Do you think that a child comes into this world with the DNA to be hypersensitive, and because of what the child experienced reacts the way that it does?

In the way that it does, I mean to react with dissociation or creating a part that can deal with what’s happening.

Or.

Do you think that a child comes into this world with no predisposition/DNA that would make it react in a way that would result in dissociation or DID?

I feel like this is a chicken or egg question, but I was just curious.

I feel like I have tendencies to be hypersensitive but I don’t know if they were caused or if I came into the world and reacted to what happened to me in ways that caused it, because I was hypersensitive.

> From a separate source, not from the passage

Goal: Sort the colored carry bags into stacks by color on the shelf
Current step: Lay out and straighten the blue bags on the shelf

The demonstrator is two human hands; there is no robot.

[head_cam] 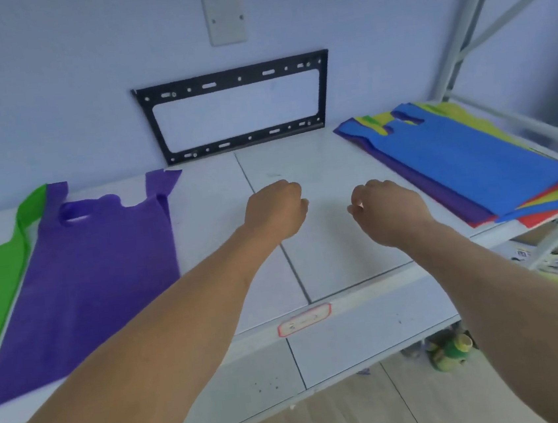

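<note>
here, your left hand (275, 210) and right hand (385, 208) hover over the white shelf (318, 172), both curled and holding nothing. a flat purple fabric carry bag (98, 275) lies to the left, a mixed stack topped by a blue fabric carry bag (465, 160) to the right.

A storeroom, by the look of it. A white metal shelf (319, 186) stands against a bare wall. Its front edge carries a label (304, 319).
</note>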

I have worked with children for the past 20 years and know that some children are more emotional and sensitive to things that scare them or overstimulate them. I don’t have knowledge of what their family environment is, it’s just an observance.

Just curious.

Any thoughts?
yes for some maybe

that said I have had 3 children and my wife has had one child. for all 4 of the children we used the same process and the same donor. one of the children is on the shyer side while the other two are very outgoing. the one that is on the shyer side is not the one that is more sensitive/ hyper sensitive. nor is the sensitive child the one my wife carried. the one that is more sensitive is one of the twins. the boy., the girl twin is rougher not a care in the world but does go through mental problems if her meds are not on track...

I have watched as each of these 4 children have come into the world. for each their reactions both physically and mentally scored different and how they presented was different... one boy cried, one boy stared, one boy yawned and promptly snuggled in for sleep and the girl smiled. they all came into this world already with their own way of being.

my point for some yea it could be genetics for my children they had their own unique ways. I dont believe their personalities came from genetics because if it was genetics for them they would have come into this world with the same identical personality and same identical problems.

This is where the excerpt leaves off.